Auparavant installé dans un petit local rue Terrien-Cocherel à Angers, où il ne produisait qu’à destination des professionnels, il a décidé un jour d’ouvrir une petite échoppe pour la clientèle particulière. Le bouche à oreille a fait son œuvre. En 10 ans, il est passé de 200 kg à 5 tonnes par an. Et a fini par ouvrir un vrai magasin avec laboratoire attenant, à Saint-Sylvain d’Anjou, à deux pas du Parc des expositions d’Angers. « Loin du centre-ville, mais avec un parking gratuit, ça marche », sourit le maître chocolatier, qui voit son chiffre d’affaires progresser tous les ans avec une clientèle désormais composée à 80 % de particuliers.
"Tout petit, j’en emportais dans ma chambre et je faisais des pièces avec des moules"
Une valorisation réinvestie dans l’humain. « Je viens d’embaucher une jeune pâtissière. Nous sommes désormais 7 personnes, 2 au magasin, 5 au labo », souligne Stéphane tout en observant et corrigeant au passage les gestes de la nouvelle recrue. « Ma passion, c’est le chocolat. Tout petit, j’en emportais dans ma chambre et je faisais des pièces avec des moules ». Il a gardé son âme d’enfant, quand à temps perdu, il se lance dans la sculpture d’un gorille de 30 kilos qui surveille le client dans un des angles de la boutique.

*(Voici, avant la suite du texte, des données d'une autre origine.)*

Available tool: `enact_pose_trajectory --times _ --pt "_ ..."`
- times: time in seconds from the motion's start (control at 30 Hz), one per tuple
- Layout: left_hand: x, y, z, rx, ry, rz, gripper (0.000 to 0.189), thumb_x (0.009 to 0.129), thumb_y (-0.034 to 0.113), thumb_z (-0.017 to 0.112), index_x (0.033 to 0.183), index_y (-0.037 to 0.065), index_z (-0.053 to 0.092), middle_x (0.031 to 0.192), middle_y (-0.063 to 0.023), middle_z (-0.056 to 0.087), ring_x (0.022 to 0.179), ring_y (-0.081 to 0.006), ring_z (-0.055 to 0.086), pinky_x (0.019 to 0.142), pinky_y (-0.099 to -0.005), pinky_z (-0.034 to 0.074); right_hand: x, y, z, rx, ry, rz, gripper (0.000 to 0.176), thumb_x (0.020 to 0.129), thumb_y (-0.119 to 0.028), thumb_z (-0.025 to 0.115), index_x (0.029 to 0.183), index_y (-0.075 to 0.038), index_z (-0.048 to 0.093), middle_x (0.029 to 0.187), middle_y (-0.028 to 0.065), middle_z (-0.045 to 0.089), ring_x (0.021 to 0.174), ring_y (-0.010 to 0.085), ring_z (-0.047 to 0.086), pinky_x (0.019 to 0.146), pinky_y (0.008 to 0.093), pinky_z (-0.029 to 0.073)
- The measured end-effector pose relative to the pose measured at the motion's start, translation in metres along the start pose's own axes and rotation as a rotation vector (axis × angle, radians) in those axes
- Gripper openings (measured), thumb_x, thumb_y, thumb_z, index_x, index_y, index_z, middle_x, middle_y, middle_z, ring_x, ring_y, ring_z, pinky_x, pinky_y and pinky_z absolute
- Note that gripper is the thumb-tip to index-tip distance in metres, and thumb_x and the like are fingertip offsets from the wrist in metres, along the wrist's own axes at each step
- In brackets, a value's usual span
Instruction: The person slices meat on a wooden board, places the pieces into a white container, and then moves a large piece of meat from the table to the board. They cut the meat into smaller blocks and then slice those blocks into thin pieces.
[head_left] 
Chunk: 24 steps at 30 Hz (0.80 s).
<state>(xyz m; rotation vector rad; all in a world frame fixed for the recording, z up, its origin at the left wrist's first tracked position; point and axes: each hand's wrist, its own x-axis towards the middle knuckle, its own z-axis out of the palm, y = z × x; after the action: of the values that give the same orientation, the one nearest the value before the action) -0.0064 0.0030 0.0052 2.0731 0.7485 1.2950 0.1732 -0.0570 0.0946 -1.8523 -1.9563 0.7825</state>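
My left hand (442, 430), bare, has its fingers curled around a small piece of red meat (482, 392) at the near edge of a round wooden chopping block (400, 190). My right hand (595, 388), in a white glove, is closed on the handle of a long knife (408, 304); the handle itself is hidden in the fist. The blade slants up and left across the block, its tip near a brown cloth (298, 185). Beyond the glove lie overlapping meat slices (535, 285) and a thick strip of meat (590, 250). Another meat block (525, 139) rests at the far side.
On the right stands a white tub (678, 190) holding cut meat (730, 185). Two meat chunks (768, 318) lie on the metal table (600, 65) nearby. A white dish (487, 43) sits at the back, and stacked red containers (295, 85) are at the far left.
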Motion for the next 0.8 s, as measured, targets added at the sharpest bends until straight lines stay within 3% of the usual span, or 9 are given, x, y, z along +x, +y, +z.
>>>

Mais ce qu’il aime aussi, c’est la transmission de la passion. Pas peu fier de préciser qu’il a formé son fils Anthony, vainqueur de la coupe de France des chocolatiers en 2013, et Christophe Renou, sacré MOF (meilleurs ouvrier de France) en 2015. « J’ai formé une trentaine d’apprentis », précise le chocolatier angevin, qui n’oublie pas son parcours. « Je suis la 5e génération ». Lui aussi a su profiter de la transmission familiale.